▶ **Task item**
Exclude the pictures and repeat all of the data exactly.

▶ **Input data**
****************************************

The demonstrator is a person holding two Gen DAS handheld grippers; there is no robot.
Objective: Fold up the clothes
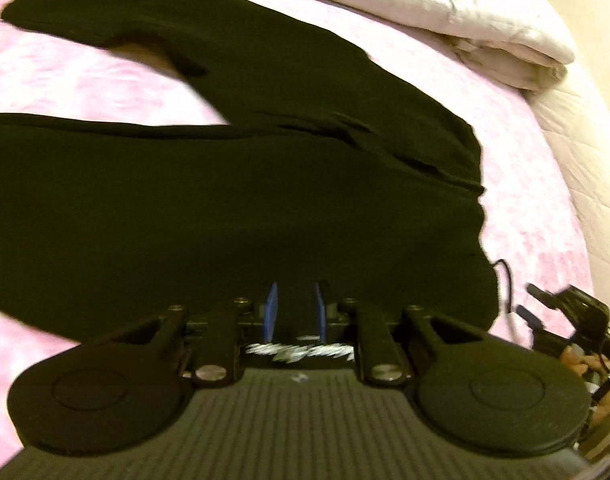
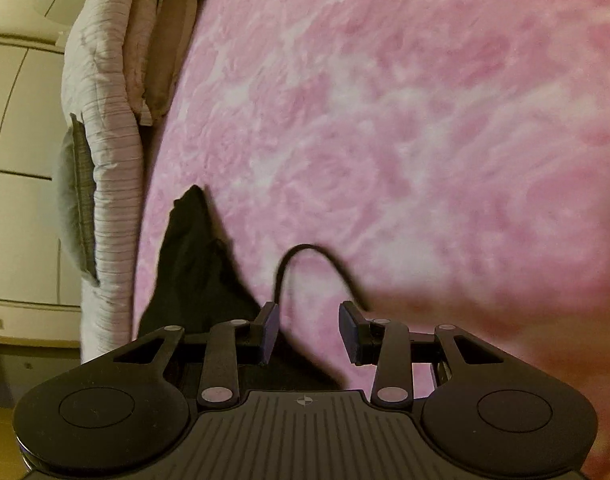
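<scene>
where it lies on the pink blanket (image 1: 525, 200) — black trousers (image 1: 225, 200), legs splayed.

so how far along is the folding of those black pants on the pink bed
Barely started. Done: the black pants lie spread on the pink blanket, legs apart, no fold visible. In hand: nothing; the left gripper is over the fabric with a narrow gap between its fingers, and the right gripper is open beside the pants' edge. Left: every fold.

Left gripper (image 1: 295, 308) over black garment (image 1: 225, 200) on pink blanket (image 1: 537, 216).
</scene>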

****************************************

▶ **Solution for this exercise**
The demonstrator is a person holding two Gen DAS handheld grippers; there is no robot.
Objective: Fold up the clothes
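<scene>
where it lies on the pink blanket (image 1: 525, 200) — black trousers (image 1: 225, 200), legs splayed.

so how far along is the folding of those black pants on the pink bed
Barely started. Done: the black pants lie spread on the pink blanket, legs apart, no fold visible. In hand: nothing; the left gripper is over the fabric with a narrow gap between its fingers, and the right gripper is open beside the pants' edge. Left: every fold.

Left gripper (image 1: 295, 308) over black garment (image 1: 225, 200) on pink blanket (image 1: 537, 216).
</scene>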

Nothing else is part of this answer.